Dr. David Rogers, Health Officer of Calvert County, says the investigation into the flu deaths of the three family members in Lusby, Maryland, is continuing. Rogers told CNN while unusual, these were isolated cases and the community at large should not be overly concerned or alarmed.
"This is extremely rare. I think what happened here is that we had an elderly woman who got flu, then she suffered a complication of flu, a severe bacterial pneumonia. Three kids came to provide bedside care and came in close contact. They may not only have caught flu from her but the serious lung infection that she had." Rogers said. "This is a very isolated situation where you have four people in a home, in close contact. This happens not infrequently in elderly people."
The Centers for Disease Control and Prevention estimates 90% of seasonal flu related deaths and more than 60% of flu related hospitalizations in the United States each year are in people 65 or older.
The sister of the deceased 81-year old woman is now also being treated for flu like symptoms at MedStar Washington Hospital Center.
Dr. Janis Orlowski, Senior Vice President and Chief Medical Officer at MedStar Washington Hospital Center, says the woman was admitted last night and is in fair condition.
"We don't yet know what this is about," Orlowski said. "She has a fever and a cough. They were all together at a funeral last week. Individuals could easily have caught the flu–a large gathering of people, hugging, consoling, possibly sharing a meal."
"If the individuals had the flu at that time it is quite likely that others are showing signs of the flu," says Orlowski. 'If I was in that family and felt ill, I would seek medical attention early."

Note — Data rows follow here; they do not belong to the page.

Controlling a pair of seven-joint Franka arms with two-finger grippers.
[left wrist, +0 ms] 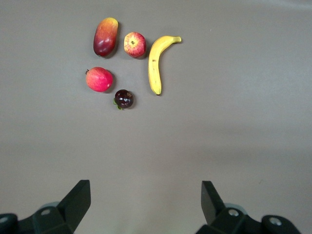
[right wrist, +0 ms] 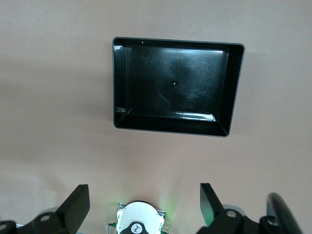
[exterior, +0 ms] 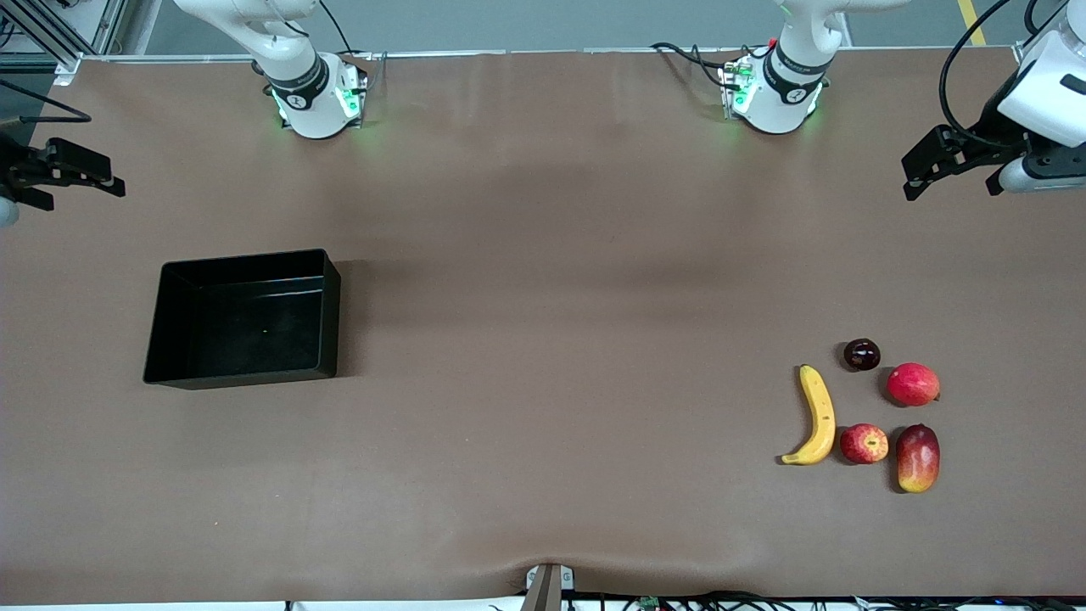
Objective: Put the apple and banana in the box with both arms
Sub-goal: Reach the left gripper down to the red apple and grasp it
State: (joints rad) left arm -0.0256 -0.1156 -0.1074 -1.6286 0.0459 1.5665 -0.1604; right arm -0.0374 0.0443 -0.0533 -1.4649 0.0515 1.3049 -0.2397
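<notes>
The apple [exterior: 864, 443] lies beside the banana [exterior: 818, 416] on the table toward the left arm's end. Both also show in the left wrist view: the apple [left wrist: 135, 44] and the banana [left wrist: 157, 61]. The black box [exterior: 246, 327] stands empty toward the right arm's end and also shows in the right wrist view [right wrist: 170, 83]. My left gripper [exterior: 950, 182] hangs open and empty over the table's left-arm end, apart from the fruits; it shows open in its wrist view [left wrist: 145, 195]. My right gripper [exterior: 76, 191] hangs open and empty over the right-arm end [right wrist: 144, 197].
A plain pinkish-red fruit [exterior: 913, 383], a red-and-yellow mango-like fruit [exterior: 918, 458] and a small dark purple fruit [exterior: 861, 354] lie close to the apple and banana. The two arm bases stand along the table edge farthest from the front camera.
</notes>
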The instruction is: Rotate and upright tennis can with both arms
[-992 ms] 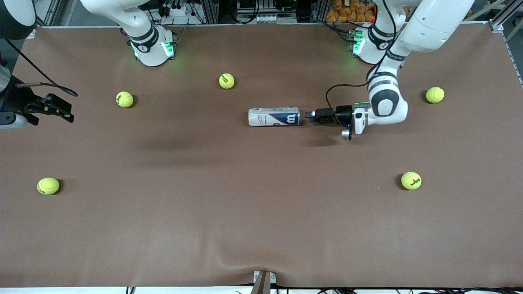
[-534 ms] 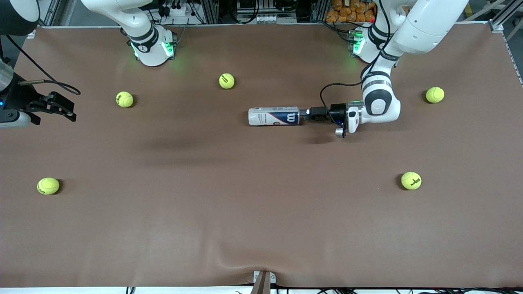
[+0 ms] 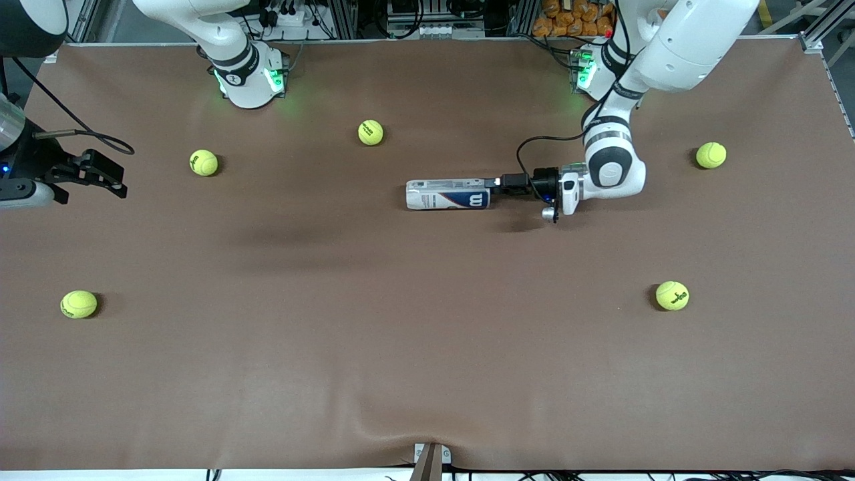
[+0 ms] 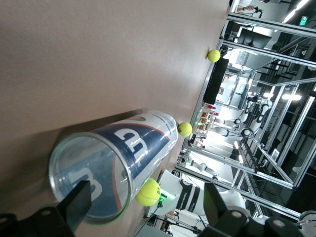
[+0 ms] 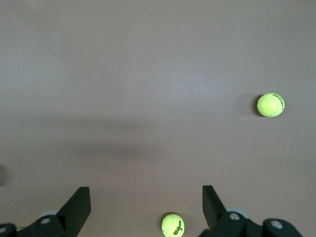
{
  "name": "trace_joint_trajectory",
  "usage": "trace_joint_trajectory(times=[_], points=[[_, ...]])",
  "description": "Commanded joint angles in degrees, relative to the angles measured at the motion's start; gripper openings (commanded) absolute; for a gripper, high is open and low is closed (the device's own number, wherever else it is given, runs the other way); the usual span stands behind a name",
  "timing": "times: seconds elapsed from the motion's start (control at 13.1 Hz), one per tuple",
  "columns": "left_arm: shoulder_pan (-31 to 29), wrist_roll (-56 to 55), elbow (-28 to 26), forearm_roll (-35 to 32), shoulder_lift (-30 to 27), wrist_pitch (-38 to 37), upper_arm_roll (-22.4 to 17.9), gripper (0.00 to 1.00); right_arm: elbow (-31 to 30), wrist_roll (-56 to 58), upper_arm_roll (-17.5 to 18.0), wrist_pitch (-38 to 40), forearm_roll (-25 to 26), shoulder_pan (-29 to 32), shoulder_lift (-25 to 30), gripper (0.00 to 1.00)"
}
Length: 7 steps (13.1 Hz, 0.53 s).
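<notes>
A brown desk (image 3: 427,321) carries a tennis can (image 3: 447,193) lying on its side near the middle, a little toward the left arm's end. The can is a clear cylinder with a white-and-navy label showing a "W" logo. Its long axis runs along the desk from one arm's end toward the other.

The left claw (image 3: 495,182) is low at the can's end that faces the left arm's base, pointing along the can. In the left wrist view the can's (image 4: 116,163) open, silvery-rimmed mouth faces the camera, and the claw's fingers (image 4: 78,201) are spread wide. One finger sits in front of the rim and the other is well clear of the can. The claw grips nothing; whether a fingertip touches the rim cannot be told.

The right claw (image 3: 100,172) hangs above the edge of the desk at the right arm's end, well apart from the can. In the right wrist view its fingers (image 5: 79,207) are wide apart with nothing between them.

Five yellow-green tennis balls lie scattered on the desk. One ball (image 3: 371,132) lies farther from the front camera than the can. Another (image 3: 204,163) lies near the right claw. A third (image 3: 79,304) and a fourth (image 3: 672,295) lie nearer the front camera, one toward each end. The fifth (image 3: 711,155) lies toward the left arm's end.
</notes>
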<state>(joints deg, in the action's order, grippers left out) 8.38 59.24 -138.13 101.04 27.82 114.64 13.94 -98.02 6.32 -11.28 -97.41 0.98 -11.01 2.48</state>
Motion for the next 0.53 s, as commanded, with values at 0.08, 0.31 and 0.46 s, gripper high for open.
trace_joint_trajectory(times=[0.08, 0.31, 0.46], points=[[1.02, 1.76, 2.51, 1.88, 1.98, 0.67, 0.39, 0.53, 0.2, 0.19, 0.99, 0.91, -0.28, 1.16, 0.77, 1.0], [0.93, 2.11, 2.86, 1.53, 1.98, 0.67, 0.39, 0.0, 0.2, 0.62, 0.91, 1.87, -0.28, 1.6, 0.86, 1.0], [0.32, 2.02, 2.95, 1.09, 1.02, 0.58, 0.39, 0.0, 0.29, 0.62, 0.73, 2.14, -0.28, 1.69, 1.13, 1.0]])
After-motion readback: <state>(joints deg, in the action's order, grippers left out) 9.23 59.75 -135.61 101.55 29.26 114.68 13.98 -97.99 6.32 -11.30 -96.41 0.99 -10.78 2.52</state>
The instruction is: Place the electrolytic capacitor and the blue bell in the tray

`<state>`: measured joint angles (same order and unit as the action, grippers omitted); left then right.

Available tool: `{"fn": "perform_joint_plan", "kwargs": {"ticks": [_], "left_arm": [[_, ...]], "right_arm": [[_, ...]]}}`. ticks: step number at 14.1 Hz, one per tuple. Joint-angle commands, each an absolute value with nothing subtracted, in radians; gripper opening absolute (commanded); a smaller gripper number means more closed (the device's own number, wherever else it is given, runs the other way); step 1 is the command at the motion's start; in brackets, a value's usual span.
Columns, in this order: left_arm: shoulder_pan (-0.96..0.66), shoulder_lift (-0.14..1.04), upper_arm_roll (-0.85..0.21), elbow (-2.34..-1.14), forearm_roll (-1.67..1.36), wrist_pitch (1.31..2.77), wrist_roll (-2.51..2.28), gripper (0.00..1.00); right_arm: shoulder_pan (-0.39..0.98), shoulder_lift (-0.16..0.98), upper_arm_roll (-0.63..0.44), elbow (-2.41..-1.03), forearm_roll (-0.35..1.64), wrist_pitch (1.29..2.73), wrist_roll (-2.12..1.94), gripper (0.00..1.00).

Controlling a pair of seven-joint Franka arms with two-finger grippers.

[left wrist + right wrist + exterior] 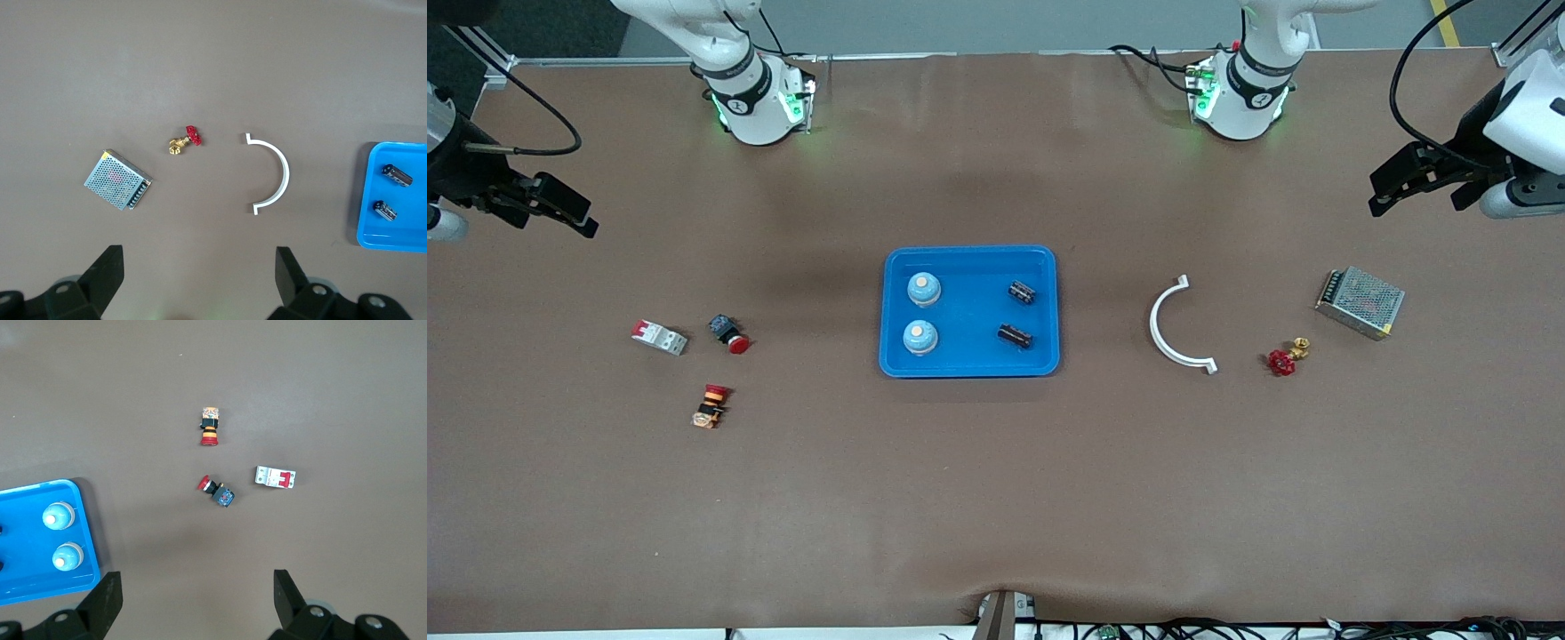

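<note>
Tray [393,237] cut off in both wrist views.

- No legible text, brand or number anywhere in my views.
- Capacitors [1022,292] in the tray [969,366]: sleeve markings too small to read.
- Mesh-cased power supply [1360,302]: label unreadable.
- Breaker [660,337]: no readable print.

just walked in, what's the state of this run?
Nothing is being handled right now. The blue tray at mid-table already holds two blue bells and two electrolytic capacitors. The left gripper hangs open and empty over the left arm's end of the table, above a metal-mesh box, a red-handled valve and a white curved bracket. The right gripper hangs open over the right arm's end, above a breaker and two red push buttons.
</note>
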<state>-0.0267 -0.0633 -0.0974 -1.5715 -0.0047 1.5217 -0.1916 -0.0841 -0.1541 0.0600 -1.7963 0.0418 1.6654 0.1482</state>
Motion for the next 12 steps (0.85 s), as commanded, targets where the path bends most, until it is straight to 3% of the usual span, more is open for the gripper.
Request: {"fn": "perform_joint_plan", "kwargs": {"ticks": [1,12], "left_arm": [[-0.026,-0.058,-0.1,-1.562,0.009,1.517,-0.178,1.0],[-0.032,-0.048,-0.097,-1.546,0.009,1.514,-0.187,1.0]], "right_arm": [[-0.092,-0.176,0.075,-1.774,0.046,1.613,0.173,1.0],[-0.094,-0.229,0.1,-1.756,0.048,1.526,0.175,1.0]]}}
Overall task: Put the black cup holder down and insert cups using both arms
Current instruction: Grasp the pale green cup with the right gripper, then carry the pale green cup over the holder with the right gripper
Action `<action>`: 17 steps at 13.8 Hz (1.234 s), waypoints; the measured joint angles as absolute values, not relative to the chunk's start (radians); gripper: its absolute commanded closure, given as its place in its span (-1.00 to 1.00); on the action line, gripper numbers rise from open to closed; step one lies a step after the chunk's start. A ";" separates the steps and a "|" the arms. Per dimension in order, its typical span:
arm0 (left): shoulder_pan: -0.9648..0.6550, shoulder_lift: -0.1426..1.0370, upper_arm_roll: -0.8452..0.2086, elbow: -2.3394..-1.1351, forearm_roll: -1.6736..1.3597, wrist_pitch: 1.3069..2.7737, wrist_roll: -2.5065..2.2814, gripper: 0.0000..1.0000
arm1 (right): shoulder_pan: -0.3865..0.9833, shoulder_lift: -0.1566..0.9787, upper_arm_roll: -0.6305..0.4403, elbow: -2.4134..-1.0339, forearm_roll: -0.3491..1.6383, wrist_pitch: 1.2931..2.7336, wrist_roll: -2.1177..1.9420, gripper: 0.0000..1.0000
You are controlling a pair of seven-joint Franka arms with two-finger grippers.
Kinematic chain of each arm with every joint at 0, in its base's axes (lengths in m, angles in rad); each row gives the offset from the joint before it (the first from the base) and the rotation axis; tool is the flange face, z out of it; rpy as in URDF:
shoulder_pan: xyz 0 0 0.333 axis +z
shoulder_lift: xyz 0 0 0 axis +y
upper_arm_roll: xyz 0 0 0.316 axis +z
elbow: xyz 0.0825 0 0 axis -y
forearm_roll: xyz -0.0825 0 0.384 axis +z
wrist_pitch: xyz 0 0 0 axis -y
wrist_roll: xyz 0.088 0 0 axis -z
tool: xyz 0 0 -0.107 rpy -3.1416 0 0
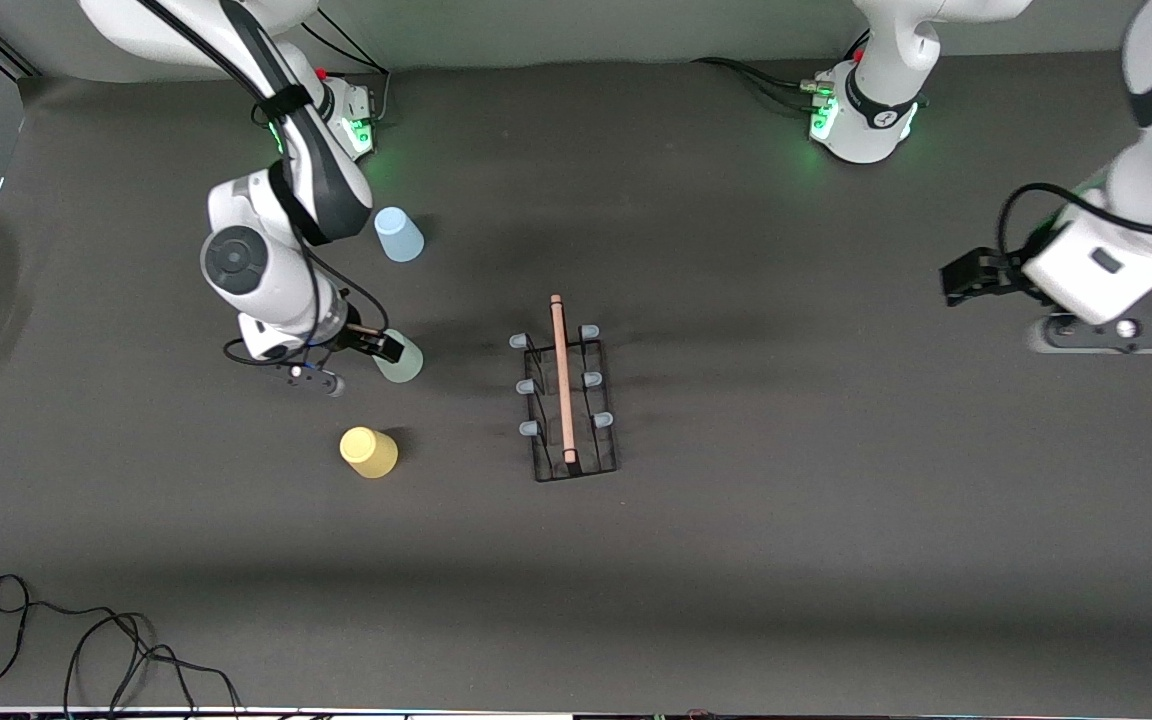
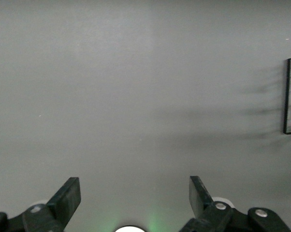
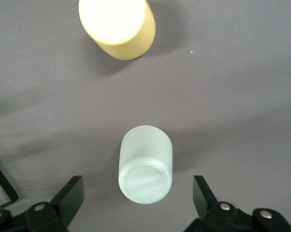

Orlowski also treated the brother, who passed away at the hospital Monday night.
She says the bacterial infection they had was a staphylococcal (staph) infection, which she calls a super infection. Cultures on the surviving sister are not back yet. The source of the staph is still unknown, but Orlowski says the bacteria is naturally on the body. On skin, in the nose. Most people, she says, don't catch it from someone else.
"The question is did the mother have the staph where it went to the hands of the children and they got infected or did each end up becoming super infected with their own bacteria and we don't know the answer to that. It's likely we will never know."
And rare enough that they looked for other sources.
"We did look for poison, carbon monoxide in the house, did they all ingest something?" Orlowski asks. "It's astonishingly rare, such that we are all looking that other explanations."
Orlowski says over the last several days the hospital emergency room filled with nearly 400 patients. Most had chronic illnesses like heart failure, chronic obstructive pulmonary disease (COPD) and liver disease made worse by a bout of flu.
"It's flu season in the mid-Atlantic area so I urge the public to get vaccinated if you have not been, wash your hands, and if you are ill, don't go to school or work. We don't want you to spread the illness."